#### What is required:
Within the records below, find each line with the word "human" and copy it out.

#### Records for processing:
—————
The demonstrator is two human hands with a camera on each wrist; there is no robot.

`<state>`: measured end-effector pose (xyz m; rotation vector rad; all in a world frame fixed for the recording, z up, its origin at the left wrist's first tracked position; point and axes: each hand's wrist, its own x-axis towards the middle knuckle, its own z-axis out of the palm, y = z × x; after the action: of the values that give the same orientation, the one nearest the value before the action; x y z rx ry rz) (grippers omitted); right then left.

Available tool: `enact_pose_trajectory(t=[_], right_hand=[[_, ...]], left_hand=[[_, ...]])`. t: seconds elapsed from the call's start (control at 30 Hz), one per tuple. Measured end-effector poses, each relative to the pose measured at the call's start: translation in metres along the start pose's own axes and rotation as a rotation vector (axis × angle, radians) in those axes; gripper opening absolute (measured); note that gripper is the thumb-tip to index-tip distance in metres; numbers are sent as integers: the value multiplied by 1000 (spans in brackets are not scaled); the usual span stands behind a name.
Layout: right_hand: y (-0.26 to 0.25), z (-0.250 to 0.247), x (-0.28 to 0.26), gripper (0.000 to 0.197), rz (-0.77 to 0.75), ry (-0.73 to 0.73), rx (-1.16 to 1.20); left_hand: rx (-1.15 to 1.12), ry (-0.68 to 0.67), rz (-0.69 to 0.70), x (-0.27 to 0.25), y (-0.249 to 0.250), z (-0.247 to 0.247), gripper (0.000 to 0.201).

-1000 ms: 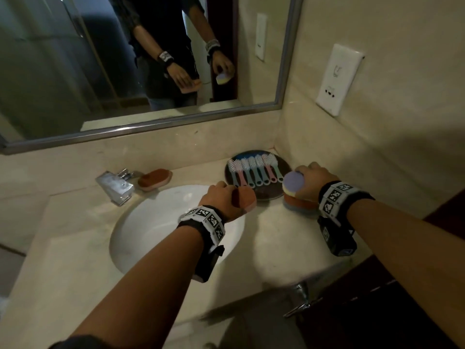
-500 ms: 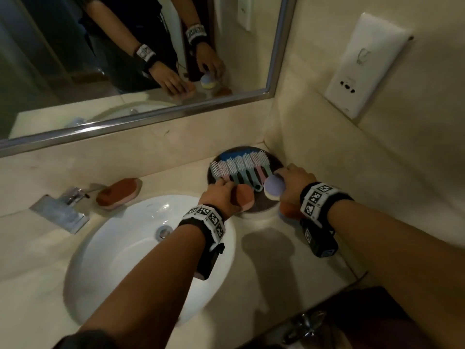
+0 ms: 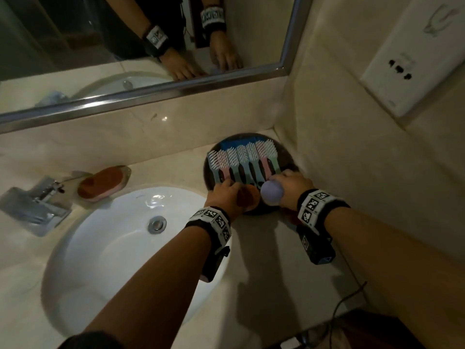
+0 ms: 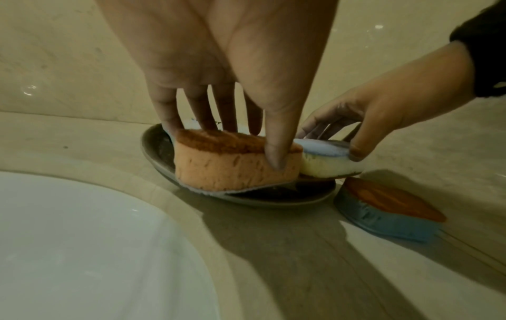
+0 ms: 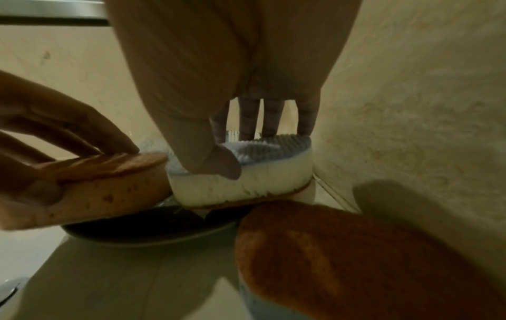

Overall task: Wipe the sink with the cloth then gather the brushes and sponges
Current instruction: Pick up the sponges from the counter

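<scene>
A dark round plate (image 3: 289, 157) in the counter's back right corner carries several pastel brushes (image 3: 241, 159) side by side. My left hand (image 3: 226, 195) pinches an orange sponge (image 4: 232, 164) between thumb and fingers, its underside on the plate's near rim (image 4: 273, 200). Beside it my right hand (image 3: 294, 187) grips a white sponge with a lilac top (image 4: 328, 160), also over the plate's near edge. A third sponge, orange on blue (image 4: 389, 212), lies on the counter just right of the plate. No cloth is in view.
The white sink (image 3: 120, 248) sits left of the plate, with a chrome tap (image 3: 35, 205) and a soap dish holding a reddish bar (image 3: 100, 183) behind it. A mirror (image 3: 125, 46) and a wall socket (image 3: 412, 71) are close above. A dark cable (image 3: 347, 301) lies near the counter's front right edge.
Both hands have carried their sponges back toward the corner and lowered them onto the plate's near rim. The orange and blue sponge stays on the counter. The camera has tilted down.
</scene>
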<state>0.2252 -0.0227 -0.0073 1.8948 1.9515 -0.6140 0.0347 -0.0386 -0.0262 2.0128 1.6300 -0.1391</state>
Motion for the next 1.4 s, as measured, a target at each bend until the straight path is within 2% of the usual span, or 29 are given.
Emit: enact_pose_trajectory(t=[0.33, 0.47, 0.6, 0.7, 0.87, 1.03, 1.4], right_hand=[[8, -7, 2, 64, -84, -77, 45], [6, -22, -4, 62, -113, -28, 45], [-8, -45, -2, 59, -166, 60, 40], [-34, -64, 4, 59, -234, 81, 41], [-95, -75, 8, 50, -346, 82, 27], [-159, -70, 15, 61, -450, 57, 39], [-277, -42, 55, 64, -538, 17, -48]], left_hand=[[-47, -43, -25, 5, 8, -3, 60], [-44, -7, -54, -6, 11, -21, 66], [-53, 88, -106, -21, -2, -47, 61], [-63, 176, -167, -39, -23, -61, 57], [-70, 248, -325, -72, -72, -70, 59], [-118, 326, -437, -93, -124, -71, 58], [-184, 313, -572, -92, -222, -55, 71]])
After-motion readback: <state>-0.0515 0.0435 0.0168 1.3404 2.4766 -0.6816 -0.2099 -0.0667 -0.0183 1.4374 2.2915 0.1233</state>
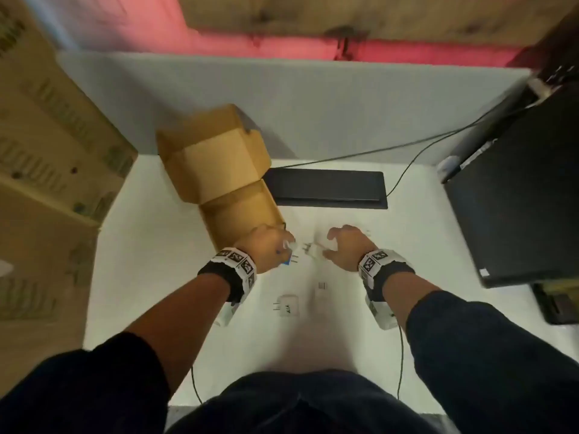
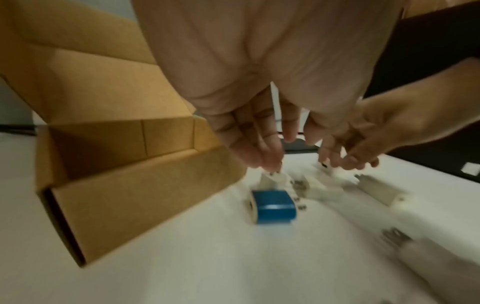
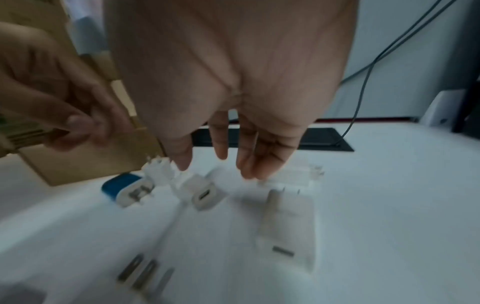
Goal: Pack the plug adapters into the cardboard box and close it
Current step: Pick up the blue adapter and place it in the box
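An open cardboard box stands on the white table, its near wall just left of my left hand. Several plug adapters lie between my hands. A blue one sits under the left hand, and a white one behind it is at that hand's fingertips. No frame shows a grip on it. My right hand hovers spread, holding nothing, over more white adapters. Two further white adapters lie nearer my body.
A flat black pad lies behind the adapters, with a thin cable running to it. A black computer case stands at the right edge of the table. Large cardboard boxes are stacked on the left.
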`<action>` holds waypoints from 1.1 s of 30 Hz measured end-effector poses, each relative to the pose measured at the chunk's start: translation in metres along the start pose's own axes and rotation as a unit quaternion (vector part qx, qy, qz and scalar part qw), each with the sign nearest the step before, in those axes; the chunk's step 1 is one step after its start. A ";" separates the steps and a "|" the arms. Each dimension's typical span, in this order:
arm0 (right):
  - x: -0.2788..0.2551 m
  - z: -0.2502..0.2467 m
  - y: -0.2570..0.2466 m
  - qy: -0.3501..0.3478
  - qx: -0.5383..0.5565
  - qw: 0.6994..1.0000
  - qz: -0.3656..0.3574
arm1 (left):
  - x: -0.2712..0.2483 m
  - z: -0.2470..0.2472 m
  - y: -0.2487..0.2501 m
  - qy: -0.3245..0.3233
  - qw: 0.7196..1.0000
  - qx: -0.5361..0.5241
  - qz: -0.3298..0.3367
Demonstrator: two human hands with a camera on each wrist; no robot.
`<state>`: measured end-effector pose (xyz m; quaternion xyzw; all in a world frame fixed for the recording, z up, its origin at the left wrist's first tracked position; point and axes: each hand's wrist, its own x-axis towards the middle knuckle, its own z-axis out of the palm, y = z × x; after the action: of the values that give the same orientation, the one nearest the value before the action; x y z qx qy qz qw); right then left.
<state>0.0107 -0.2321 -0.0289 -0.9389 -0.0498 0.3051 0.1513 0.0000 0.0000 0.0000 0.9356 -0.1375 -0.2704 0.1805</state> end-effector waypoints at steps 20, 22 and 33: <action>0.029 0.033 0.006 0.079 0.152 0.985 0.028 | 0.062 0.070 0.020 0.036 0.981 -0.166 -0.095; 0.027 0.034 0.010 0.085 0.135 0.987 0.011 | 0.064 0.072 0.021 0.043 0.982 -0.170 -0.072; 0.019 0.035 0.014 0.089 0.128 0.987 -0.041 | 0.058 0.077 0.022 0.050 0.983 -0.161 -0.070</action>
<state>0.0053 -0.2334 -0.0708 -0.9323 -0.0354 0.2177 0.2865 0.0012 -0.0604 -0.0781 0.9139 -0.0173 -0.2535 0.3167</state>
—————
#### Solution to the problem:
The demonstrator is two human hands with a camera on each wrist; there is no robot.
Demonstrator: two human hands with a camera on each wrist; no robot.

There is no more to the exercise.